**GOAL OF THE EXERCISE**
Please give every line below again exactly, but not its pictures.
++++ DATA BLOCK
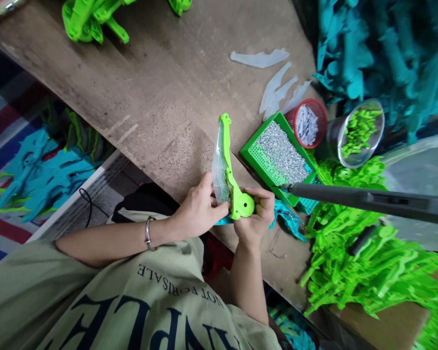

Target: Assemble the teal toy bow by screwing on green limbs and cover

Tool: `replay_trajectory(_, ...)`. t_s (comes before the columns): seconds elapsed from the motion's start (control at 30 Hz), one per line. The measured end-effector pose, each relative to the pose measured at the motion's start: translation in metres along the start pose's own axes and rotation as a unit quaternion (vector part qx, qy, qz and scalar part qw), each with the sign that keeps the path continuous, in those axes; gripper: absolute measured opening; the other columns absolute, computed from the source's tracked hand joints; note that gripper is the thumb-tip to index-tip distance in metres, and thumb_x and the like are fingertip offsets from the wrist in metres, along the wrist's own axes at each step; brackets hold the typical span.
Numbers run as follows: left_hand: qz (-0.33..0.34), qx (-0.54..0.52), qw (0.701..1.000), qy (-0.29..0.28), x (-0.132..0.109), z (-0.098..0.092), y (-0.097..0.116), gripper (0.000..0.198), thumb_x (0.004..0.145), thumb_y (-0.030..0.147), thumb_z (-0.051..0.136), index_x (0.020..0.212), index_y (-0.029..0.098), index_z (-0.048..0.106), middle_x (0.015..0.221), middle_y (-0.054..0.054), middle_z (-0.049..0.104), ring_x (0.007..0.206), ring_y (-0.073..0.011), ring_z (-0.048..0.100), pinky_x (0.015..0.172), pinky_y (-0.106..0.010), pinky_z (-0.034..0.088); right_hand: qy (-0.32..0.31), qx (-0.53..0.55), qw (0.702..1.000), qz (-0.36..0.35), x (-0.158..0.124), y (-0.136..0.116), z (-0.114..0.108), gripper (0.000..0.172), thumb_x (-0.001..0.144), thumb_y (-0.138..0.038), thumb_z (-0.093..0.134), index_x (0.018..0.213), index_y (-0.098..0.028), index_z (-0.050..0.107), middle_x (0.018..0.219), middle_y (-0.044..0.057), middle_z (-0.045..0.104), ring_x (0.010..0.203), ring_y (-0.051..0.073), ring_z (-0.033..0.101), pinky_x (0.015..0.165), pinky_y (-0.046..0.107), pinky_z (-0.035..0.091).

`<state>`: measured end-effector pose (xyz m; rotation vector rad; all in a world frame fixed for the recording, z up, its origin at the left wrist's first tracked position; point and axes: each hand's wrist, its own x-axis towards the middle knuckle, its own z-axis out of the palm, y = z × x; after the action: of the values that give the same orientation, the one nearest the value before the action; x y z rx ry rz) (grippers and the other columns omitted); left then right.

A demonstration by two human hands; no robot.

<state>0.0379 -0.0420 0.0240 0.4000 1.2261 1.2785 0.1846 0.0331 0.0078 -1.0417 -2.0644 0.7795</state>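
My right hand (253,214) grips the round end of a long green plastic part (227,150) near the table's front edge. Thumb and fingers of my left hand (200,206) pinch a clear plastic piece (219,167), which lies along the green part's left side. A bit of teal plastic shows under my hands. Just right of the green part is a green basket (253,138) full of small metal pieces. The dark tip of a grey power screwdriver (350,197) points at that basket's lower edge, with no hand on it.
On the table (160,87) lie loose clear pieces (259,58). A red basket (310,101) of white parts stands beside a clear tub (361,131) of small green parts. Green parts (368,262) pile at the right, teal ones (354,58) at the top right. More green parts (91,19) lie top left.
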Motion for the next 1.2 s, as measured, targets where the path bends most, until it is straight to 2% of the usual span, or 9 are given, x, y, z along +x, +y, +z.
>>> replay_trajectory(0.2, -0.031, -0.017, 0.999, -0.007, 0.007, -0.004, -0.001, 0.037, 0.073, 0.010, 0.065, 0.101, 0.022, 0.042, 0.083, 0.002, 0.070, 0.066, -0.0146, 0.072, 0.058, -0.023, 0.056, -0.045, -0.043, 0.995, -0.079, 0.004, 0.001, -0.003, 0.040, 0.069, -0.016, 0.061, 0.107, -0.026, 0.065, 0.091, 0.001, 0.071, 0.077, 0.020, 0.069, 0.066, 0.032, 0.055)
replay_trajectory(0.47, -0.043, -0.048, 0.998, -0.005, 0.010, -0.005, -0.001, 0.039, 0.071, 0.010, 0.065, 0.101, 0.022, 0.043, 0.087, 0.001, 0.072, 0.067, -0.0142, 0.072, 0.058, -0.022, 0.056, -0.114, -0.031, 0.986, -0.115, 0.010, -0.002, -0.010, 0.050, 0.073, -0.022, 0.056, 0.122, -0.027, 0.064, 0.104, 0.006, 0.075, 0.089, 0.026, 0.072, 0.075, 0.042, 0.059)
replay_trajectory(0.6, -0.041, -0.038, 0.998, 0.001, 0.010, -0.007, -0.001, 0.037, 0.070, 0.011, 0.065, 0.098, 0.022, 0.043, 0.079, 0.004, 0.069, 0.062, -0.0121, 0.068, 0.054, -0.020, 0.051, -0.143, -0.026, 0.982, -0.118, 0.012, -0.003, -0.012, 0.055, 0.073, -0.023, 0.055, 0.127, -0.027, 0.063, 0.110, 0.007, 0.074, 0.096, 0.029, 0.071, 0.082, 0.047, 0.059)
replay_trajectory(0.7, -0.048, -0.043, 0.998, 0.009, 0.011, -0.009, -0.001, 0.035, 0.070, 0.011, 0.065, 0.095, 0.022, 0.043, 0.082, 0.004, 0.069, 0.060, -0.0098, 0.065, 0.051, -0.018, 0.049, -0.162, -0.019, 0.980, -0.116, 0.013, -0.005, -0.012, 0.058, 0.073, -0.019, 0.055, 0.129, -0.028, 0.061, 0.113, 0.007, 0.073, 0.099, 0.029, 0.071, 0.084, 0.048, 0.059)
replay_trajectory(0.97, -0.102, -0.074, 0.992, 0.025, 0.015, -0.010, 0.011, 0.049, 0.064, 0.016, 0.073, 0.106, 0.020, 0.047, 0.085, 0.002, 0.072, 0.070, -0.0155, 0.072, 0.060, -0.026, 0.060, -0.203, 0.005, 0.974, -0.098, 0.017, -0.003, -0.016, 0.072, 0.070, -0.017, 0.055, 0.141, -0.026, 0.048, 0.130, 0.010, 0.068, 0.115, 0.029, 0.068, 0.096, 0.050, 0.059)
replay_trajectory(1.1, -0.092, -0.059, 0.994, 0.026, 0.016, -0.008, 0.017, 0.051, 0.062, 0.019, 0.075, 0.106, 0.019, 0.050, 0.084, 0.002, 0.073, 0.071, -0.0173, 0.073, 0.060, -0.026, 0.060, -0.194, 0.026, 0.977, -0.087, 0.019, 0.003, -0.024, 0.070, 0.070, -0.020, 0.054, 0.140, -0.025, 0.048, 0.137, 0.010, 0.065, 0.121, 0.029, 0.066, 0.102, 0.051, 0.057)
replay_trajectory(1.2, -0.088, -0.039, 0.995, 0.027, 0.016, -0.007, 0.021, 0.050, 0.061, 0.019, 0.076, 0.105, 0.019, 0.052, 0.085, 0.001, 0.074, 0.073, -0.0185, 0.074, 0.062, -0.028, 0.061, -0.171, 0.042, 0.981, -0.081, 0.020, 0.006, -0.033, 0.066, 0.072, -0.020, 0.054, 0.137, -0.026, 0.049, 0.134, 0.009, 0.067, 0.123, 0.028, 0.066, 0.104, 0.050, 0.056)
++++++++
**SOLVED EXERCISE**
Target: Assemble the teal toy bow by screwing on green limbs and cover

Tool: `replay_trajectory(_, ...)`. t_s (comes before the columns): seconds elapsed from the motion's start (control at 30 Hz), one per line. The measured end-effector pose, each relative to the pose measured at the motion's start: translation in metres along the start pose's own axes and rotation as a unit quaternion (vector part qx, qy, qz and scalar part qw), each with the sign that keeps the path continuous, in those axes; gripper: absolute measured opening; the other columns absolute, computed from the source's tracked hand joints; note that gripper is the thumb-tip to index-tip distance in metres, and thumb_x and the like are fingertip offsets from the wrist in metres, along the wrist's own axes at each step; brackets hold the typical span.
Numbers run as follows: left_hand: qz (-0.33..0.34), qx (-0.54..0.52), qw (0.701..1.000), qy (-0.29..0.28), x (-0.132..0.109), z (-0.098..0.092), y (-0.097..0.116), gripper (0.000..0.198), thumb_x (0.004..0.145), thumb_y (-0.030..0.147), thumb_z (-0.051..0.136), index_x (0.020..0.212), index_y (-0.029..0.098), index_z (-0.048..0.106), middle_x (0.015..0.221), middle_y (-0.054..0.054), middle_z (-0.049..0.104), ring_x (0.007..0.206), ring_y (-0.073..0.011), ring_z (-0.048..0.100), pinky_x (0.015..0.172), pinky_y (-0.106..0.010), pinky_z (-0.034..0.088); right_hand: qy (-0.32..0.31), qx (-0.53..0.55), qw (0.702..1.000), qz (-0.36..0.35), x (-0.158..0.124), y (-0.136..0.116), z (-0.114..0.108), gripper (0.000..0.172), thumb_x (-0.001..0.144), thumb_y (-0.138..0.038), thumb_z (-0.093..0.134), index_x (0.018..0.213), index_y (-0.098..0.028), index_z (-0.050..0.107), middle_x (0.018..0.219), middle_y (-0.044..0.057), middle_z (-0.045..0.104), ring_x (0.010..0.203), ring_y (-0.051..0.073), ring_z (-0.033..0.101), pinky_x (0.015..0.165), pinky_y (-0.046..0.107), pinky_z (-0.035..0.091).

`<state>`: measured end-effector pose (xyz m; rotation vector rad; all in a world frame fixed for the recording, z up, its origin at the left wrist's first tracked position; point and axes: each hand's wrist, its own x-axis towards the middle knuckle, its own z-axis out of the palm, y = z × x; after the action: of the values that give the same orientation, the one nearest the value before the action; x y z rx ry rz) (grippers and the other columns omitted); left then right.

A demonstration by two human hands; no robot.

<state>0.0379 -0.0420 0.0240 0.4000 1.2261 1.2785 0.1846 0.0331 0.0078 -1.0417 -2.0644 0.7795</state>
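My right hand (253,214) grips the round end of a long green plastic part (227,150) near the table's front edge. Thumb and fingers of my left hand (200,206) pinch a clear plastic piece (219,167), which lies along the green part's left side. A bit of teal plastic shows under my hands. Just right of the green part is a green basket (253,138) full of small metal pieces. The dark tip of a grey power screwdriver (350,197) points at that basket's lower edge, with no hand on it.
On the table (160,87) lie loose clear pieces (259,58). A red basket (310,101) of white parts stands beside a clear tub (361,131) of small green parts. Green parts (368,262) pile at the right, teal ones (354,58) at the top right. More green parts (91,19) lie top left.
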Motion for the next 1.2 s, as measured, targets where the path bends most, until it is straight to 2% of the usual span, or 9 are given, x, y, z along +x, +y, +z.
>>> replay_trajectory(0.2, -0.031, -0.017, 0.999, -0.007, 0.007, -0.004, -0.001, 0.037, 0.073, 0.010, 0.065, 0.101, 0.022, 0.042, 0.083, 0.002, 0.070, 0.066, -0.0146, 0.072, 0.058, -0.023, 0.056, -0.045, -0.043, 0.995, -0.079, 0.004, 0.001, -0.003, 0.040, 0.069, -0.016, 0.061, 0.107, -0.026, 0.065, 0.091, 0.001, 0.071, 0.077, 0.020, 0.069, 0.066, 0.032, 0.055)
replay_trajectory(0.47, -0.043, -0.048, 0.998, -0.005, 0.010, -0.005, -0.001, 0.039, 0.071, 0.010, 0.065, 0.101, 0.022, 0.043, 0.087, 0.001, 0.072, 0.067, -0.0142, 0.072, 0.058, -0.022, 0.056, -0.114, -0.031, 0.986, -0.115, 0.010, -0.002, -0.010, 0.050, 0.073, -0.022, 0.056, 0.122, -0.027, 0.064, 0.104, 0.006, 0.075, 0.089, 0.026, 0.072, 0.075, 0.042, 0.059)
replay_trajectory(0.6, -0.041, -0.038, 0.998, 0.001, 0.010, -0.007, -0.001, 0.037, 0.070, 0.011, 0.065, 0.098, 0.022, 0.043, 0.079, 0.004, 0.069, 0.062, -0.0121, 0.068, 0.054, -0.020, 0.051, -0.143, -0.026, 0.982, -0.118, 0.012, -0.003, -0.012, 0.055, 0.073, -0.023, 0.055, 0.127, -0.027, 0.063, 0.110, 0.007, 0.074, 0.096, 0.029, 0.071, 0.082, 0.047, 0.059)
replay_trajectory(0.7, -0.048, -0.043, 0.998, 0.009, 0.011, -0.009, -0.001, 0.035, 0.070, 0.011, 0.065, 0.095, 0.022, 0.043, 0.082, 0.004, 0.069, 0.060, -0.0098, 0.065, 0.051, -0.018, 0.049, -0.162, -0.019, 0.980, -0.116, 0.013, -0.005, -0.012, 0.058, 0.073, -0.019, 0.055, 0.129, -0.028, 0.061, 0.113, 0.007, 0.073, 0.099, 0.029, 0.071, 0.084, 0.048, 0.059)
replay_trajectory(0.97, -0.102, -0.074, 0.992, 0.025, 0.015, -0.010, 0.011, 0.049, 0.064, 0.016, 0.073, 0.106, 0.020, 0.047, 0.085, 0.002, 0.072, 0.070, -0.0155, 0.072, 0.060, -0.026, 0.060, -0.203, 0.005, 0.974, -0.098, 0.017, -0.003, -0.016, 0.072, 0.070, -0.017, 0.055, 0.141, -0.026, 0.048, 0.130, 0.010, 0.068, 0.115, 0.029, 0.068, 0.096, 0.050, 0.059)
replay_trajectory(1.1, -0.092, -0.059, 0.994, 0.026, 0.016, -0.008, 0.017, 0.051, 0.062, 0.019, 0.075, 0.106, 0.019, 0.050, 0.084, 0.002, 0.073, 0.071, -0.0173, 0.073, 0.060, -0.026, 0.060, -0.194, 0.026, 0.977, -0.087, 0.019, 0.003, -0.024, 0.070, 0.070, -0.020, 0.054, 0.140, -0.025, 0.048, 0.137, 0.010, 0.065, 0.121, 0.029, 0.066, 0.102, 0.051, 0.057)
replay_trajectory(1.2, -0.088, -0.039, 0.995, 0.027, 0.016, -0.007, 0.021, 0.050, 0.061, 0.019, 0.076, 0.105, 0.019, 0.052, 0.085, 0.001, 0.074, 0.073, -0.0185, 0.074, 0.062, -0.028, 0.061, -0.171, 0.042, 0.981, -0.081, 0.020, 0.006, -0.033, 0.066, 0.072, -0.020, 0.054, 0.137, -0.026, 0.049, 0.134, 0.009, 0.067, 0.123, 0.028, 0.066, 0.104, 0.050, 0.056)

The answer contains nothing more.